### About this exercise
A complete answer lists every line of the entries below where the string "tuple" appears.

### Supplied information
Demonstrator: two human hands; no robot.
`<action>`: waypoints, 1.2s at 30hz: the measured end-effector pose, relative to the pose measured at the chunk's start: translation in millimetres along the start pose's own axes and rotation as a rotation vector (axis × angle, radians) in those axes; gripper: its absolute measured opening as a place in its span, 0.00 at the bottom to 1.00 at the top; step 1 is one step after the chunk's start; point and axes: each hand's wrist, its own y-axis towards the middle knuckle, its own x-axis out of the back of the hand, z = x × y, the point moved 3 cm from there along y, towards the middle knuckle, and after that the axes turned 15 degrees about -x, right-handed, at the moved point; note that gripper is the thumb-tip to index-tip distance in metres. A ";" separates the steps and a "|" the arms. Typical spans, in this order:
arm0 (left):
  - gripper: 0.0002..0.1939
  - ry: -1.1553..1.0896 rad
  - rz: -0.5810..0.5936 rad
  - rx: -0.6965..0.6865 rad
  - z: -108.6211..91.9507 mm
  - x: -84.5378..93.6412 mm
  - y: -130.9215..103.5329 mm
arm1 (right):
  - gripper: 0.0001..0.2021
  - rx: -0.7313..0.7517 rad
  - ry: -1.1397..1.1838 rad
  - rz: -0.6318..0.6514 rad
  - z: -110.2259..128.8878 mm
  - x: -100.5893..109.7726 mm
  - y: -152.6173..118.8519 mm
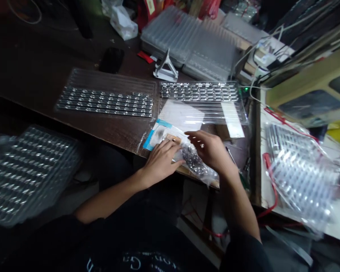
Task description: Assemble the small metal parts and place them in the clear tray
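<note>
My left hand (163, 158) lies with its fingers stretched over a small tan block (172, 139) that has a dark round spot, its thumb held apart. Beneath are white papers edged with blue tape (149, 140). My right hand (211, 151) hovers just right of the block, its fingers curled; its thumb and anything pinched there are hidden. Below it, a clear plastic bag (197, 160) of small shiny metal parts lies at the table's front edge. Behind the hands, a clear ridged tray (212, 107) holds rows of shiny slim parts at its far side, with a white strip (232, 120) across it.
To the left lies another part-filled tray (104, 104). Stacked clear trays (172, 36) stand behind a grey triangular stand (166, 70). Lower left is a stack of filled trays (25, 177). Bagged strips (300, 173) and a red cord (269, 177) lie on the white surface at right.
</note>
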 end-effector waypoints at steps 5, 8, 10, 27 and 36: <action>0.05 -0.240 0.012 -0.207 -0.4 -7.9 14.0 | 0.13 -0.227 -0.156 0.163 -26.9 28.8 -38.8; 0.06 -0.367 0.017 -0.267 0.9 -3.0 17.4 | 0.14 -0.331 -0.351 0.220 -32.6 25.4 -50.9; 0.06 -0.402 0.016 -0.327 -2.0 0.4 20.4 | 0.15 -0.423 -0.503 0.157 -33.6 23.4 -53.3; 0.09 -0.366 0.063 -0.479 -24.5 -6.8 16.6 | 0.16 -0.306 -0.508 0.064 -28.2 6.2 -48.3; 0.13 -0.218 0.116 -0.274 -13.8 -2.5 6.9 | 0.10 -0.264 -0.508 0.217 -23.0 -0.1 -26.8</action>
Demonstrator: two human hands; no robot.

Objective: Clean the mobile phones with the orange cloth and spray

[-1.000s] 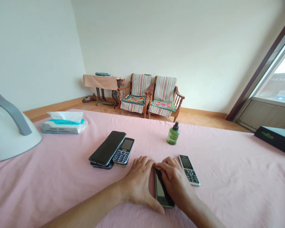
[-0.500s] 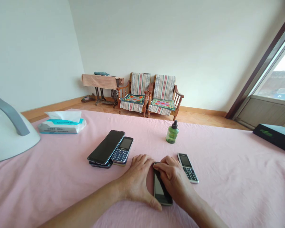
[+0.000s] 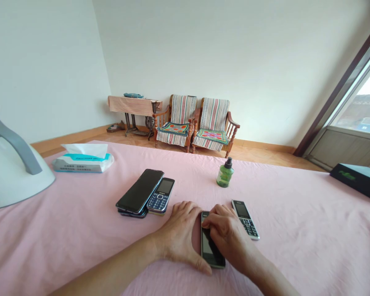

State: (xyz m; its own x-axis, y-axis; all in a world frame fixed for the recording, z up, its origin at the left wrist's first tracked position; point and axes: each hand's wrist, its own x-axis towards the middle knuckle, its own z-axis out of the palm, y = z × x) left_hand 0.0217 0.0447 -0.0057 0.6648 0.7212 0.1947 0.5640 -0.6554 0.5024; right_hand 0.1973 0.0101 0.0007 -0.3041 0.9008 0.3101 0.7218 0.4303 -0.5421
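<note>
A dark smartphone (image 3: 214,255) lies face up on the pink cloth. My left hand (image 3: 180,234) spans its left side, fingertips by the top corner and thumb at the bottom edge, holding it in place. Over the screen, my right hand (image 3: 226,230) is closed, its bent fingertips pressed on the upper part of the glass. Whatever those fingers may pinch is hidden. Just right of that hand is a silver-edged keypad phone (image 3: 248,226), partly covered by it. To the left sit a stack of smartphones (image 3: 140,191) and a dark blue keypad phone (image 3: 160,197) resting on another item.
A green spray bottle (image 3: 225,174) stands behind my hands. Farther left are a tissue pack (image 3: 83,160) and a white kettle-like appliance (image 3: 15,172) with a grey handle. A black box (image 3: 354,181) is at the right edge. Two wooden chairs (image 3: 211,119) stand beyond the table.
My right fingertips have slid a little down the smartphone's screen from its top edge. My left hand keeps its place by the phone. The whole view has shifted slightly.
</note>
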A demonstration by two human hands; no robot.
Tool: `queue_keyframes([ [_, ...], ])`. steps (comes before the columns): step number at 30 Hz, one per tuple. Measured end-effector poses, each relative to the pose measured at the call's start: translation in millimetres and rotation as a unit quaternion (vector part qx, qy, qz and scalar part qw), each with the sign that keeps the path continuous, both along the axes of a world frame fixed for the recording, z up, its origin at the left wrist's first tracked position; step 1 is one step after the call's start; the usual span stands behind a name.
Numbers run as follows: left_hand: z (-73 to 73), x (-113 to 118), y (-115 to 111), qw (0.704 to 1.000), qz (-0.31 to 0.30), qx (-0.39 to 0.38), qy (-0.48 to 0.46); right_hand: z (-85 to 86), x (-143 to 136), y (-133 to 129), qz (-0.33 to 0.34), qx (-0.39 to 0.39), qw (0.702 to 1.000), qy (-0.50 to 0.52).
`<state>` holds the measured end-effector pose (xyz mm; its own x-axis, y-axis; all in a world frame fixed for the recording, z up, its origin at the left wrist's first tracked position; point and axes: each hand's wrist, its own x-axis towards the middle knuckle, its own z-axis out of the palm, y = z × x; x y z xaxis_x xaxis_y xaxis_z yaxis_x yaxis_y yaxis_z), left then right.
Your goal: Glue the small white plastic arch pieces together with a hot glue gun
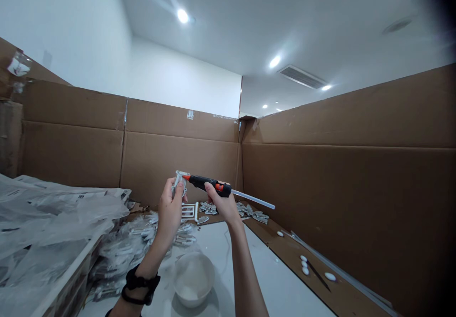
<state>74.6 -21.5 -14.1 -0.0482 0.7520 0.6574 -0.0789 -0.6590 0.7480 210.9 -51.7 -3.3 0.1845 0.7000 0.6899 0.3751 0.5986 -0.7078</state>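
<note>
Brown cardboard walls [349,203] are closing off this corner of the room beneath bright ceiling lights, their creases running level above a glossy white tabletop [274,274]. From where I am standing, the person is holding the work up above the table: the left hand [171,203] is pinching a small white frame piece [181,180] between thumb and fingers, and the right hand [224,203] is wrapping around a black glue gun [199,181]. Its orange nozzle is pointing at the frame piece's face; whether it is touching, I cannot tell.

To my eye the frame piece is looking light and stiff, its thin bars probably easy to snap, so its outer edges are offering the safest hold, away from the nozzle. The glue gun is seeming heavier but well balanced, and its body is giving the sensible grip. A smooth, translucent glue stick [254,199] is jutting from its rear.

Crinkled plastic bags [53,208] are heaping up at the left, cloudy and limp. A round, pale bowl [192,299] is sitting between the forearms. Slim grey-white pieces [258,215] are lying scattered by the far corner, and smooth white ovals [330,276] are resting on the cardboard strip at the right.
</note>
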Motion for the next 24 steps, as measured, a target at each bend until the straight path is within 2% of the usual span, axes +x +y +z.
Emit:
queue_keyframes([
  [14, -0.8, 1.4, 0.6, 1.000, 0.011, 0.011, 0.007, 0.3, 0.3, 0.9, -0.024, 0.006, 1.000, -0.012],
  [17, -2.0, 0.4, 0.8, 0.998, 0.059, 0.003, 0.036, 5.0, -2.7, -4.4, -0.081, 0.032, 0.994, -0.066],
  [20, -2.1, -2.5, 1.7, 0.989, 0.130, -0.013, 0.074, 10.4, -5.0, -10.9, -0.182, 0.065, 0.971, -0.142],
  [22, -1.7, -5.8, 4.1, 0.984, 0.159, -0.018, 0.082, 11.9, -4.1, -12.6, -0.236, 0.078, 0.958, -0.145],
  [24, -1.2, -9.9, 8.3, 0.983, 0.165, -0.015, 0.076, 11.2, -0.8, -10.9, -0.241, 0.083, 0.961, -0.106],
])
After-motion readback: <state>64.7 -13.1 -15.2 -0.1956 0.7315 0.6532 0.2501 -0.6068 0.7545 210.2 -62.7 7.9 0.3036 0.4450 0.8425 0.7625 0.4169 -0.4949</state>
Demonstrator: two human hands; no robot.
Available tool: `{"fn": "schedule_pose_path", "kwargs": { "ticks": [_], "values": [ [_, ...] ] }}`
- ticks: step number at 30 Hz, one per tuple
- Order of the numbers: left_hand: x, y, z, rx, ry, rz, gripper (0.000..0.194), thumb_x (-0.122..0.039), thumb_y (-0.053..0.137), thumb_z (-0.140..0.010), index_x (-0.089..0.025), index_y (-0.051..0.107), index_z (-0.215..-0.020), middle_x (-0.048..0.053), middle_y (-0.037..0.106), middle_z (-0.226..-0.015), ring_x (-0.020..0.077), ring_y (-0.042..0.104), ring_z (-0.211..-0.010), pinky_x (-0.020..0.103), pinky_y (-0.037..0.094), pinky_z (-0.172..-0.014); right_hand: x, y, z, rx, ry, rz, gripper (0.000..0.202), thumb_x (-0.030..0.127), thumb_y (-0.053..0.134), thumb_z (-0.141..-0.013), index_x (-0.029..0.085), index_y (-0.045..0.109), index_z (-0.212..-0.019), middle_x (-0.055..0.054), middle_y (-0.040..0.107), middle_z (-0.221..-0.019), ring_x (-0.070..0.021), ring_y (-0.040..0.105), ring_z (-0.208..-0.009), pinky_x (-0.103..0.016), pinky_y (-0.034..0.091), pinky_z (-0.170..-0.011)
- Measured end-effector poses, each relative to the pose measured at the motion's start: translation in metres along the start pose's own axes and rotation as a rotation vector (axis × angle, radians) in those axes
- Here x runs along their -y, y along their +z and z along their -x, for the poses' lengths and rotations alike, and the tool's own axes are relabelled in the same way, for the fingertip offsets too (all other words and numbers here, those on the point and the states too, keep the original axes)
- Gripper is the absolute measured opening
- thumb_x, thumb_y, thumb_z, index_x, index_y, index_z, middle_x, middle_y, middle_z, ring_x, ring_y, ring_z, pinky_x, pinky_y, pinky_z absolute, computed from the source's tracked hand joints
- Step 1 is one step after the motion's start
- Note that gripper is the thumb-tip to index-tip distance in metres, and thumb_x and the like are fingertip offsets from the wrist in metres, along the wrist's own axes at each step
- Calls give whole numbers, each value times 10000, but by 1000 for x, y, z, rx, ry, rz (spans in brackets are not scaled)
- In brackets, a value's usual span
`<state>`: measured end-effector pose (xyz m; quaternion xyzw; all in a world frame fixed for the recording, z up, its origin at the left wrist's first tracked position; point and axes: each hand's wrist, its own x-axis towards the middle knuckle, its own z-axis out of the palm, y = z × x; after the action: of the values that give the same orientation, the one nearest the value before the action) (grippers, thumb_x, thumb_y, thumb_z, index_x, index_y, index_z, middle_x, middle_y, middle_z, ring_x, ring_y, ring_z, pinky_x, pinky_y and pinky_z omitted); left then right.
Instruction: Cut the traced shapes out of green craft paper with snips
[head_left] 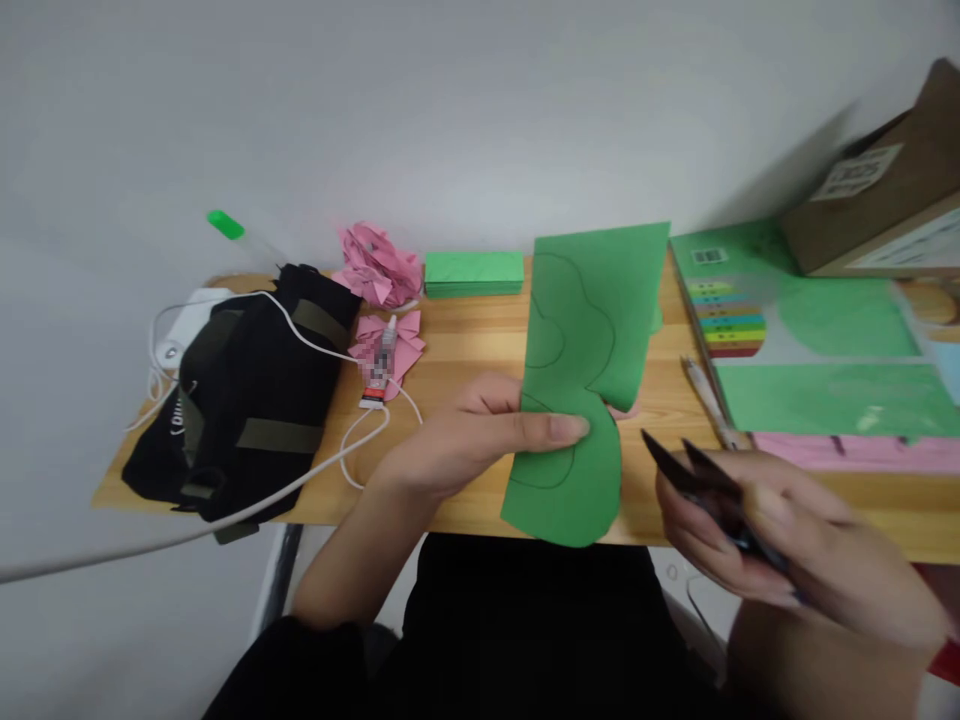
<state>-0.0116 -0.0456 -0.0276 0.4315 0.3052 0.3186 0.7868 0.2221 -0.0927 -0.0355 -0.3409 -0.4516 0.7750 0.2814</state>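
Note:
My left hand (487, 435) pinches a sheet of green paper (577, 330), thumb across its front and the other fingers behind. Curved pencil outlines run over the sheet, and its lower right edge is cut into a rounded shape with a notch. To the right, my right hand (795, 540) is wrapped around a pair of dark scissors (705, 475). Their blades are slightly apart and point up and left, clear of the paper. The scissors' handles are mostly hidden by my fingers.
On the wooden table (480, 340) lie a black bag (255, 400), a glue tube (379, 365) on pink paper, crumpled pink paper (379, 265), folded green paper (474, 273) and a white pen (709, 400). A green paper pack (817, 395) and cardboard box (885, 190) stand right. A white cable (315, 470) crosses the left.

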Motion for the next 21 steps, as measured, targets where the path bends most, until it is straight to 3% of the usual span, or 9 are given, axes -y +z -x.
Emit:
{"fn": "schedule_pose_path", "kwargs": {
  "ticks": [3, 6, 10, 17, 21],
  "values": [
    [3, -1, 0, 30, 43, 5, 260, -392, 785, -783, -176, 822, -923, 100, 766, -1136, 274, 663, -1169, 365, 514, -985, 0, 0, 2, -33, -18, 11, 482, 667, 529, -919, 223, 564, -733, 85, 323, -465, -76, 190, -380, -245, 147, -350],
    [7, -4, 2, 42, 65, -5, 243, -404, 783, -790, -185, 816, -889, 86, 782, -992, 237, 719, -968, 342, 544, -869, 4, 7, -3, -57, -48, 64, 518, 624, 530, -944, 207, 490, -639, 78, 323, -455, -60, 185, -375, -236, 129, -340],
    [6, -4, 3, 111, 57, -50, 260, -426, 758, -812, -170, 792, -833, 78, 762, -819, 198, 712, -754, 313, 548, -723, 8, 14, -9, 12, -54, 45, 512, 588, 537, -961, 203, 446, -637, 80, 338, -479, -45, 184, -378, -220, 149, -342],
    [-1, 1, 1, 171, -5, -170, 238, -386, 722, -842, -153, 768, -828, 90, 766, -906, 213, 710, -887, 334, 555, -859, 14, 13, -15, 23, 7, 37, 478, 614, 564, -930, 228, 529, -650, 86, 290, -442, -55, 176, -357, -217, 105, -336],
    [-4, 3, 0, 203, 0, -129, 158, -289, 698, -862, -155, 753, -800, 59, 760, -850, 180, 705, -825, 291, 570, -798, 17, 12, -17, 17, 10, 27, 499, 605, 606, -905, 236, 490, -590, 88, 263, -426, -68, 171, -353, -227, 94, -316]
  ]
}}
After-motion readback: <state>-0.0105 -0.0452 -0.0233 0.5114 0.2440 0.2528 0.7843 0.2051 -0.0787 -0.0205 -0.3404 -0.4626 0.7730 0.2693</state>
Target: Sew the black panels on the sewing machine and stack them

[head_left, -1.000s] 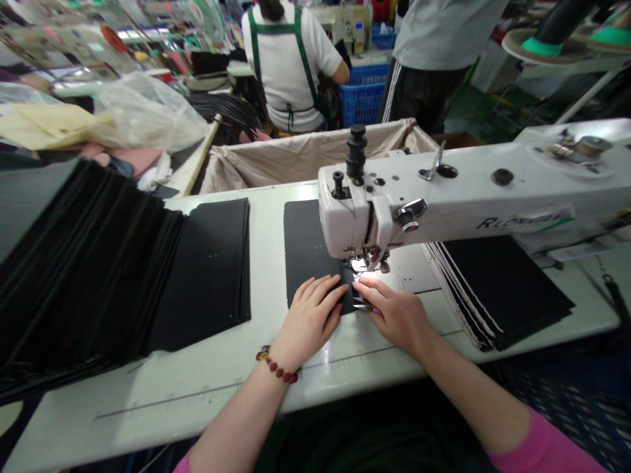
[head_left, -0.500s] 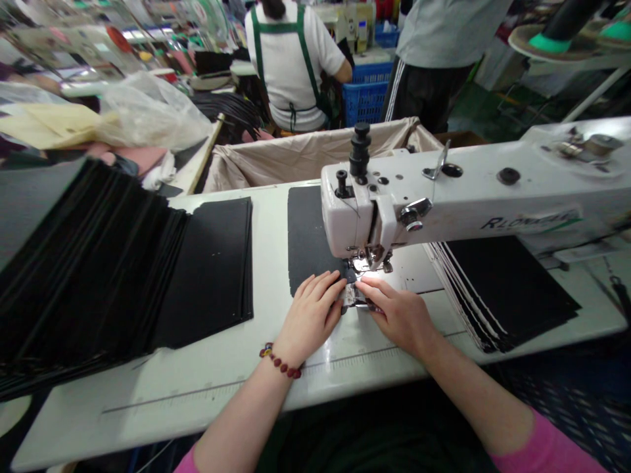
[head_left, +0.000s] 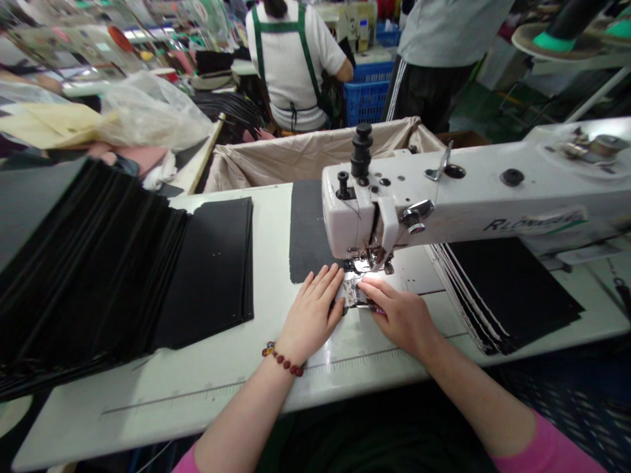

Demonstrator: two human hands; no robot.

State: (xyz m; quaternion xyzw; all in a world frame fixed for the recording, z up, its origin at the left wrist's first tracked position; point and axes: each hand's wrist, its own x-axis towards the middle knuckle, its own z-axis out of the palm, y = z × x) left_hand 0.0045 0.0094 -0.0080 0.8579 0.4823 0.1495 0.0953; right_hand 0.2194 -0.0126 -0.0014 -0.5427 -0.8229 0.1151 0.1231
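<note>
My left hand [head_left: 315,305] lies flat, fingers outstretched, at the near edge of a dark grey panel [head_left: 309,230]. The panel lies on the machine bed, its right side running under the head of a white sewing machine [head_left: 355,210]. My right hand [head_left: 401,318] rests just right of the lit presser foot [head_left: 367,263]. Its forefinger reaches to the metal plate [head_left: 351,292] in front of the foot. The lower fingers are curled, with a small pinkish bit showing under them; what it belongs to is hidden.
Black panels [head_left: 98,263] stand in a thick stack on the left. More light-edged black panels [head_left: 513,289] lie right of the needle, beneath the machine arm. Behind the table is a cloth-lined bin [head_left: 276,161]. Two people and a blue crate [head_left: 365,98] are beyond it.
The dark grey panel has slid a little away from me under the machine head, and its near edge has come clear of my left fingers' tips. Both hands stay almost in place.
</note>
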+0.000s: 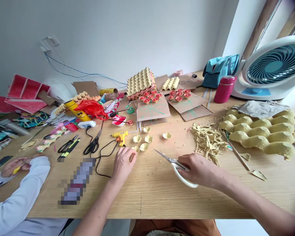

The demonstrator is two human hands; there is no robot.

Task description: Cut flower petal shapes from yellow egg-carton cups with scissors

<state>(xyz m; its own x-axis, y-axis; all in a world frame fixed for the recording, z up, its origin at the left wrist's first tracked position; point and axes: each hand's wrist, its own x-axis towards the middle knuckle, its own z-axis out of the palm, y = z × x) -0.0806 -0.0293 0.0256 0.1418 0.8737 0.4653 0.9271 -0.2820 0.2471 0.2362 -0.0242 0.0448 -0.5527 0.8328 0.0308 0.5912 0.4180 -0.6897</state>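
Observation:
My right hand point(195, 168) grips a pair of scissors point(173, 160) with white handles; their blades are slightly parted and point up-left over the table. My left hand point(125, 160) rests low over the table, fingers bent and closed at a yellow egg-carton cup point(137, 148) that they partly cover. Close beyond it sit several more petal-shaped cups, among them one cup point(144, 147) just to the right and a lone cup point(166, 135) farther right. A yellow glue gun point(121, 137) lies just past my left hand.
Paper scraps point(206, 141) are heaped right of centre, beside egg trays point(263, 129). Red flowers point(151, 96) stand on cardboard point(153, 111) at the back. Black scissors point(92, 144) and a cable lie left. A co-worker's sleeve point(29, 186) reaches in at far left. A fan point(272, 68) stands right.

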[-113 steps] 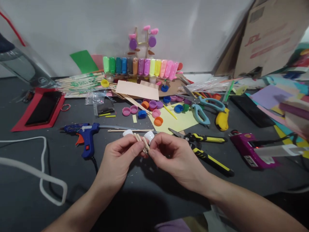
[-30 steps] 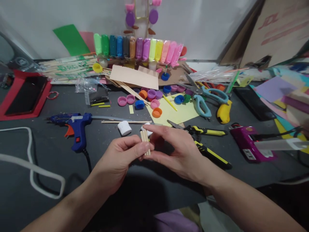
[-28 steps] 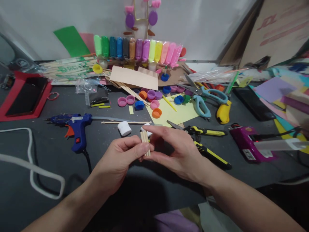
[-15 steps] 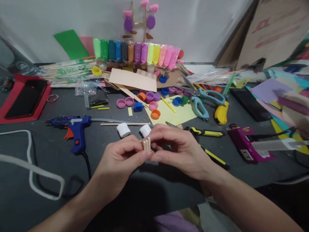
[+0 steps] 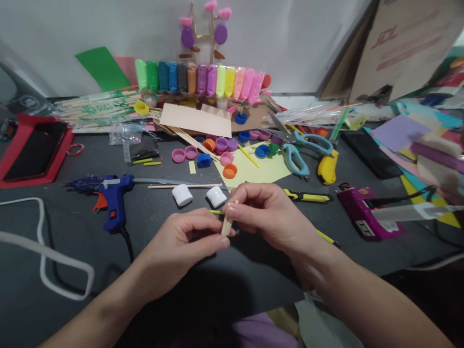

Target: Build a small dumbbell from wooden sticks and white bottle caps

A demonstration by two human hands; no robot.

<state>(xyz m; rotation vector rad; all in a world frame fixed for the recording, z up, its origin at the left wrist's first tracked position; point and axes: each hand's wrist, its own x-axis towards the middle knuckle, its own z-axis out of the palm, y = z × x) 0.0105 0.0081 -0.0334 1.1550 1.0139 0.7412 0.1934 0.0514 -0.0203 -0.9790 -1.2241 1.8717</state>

### Your solution
Tool: `queue_keyframes([ [_, ...], ])`. steps (comes before the columns): step number at 30 Hz, one per tuple. Measured end-effector poses, each relative to the pose measured at the call's start: translation in millimetres and rotation as a unit quaternion (vector part qx, qy, qz and scalar part qw), each with the sign that keeps the path continuous, both along the axes of a world frame fixed for the recording, z up, its origin at the left wrist's first tracked position; step 1 is one step after the call's start; the usual span stands behind a name.
- ticks: step number at 30 Hz, one per tuple

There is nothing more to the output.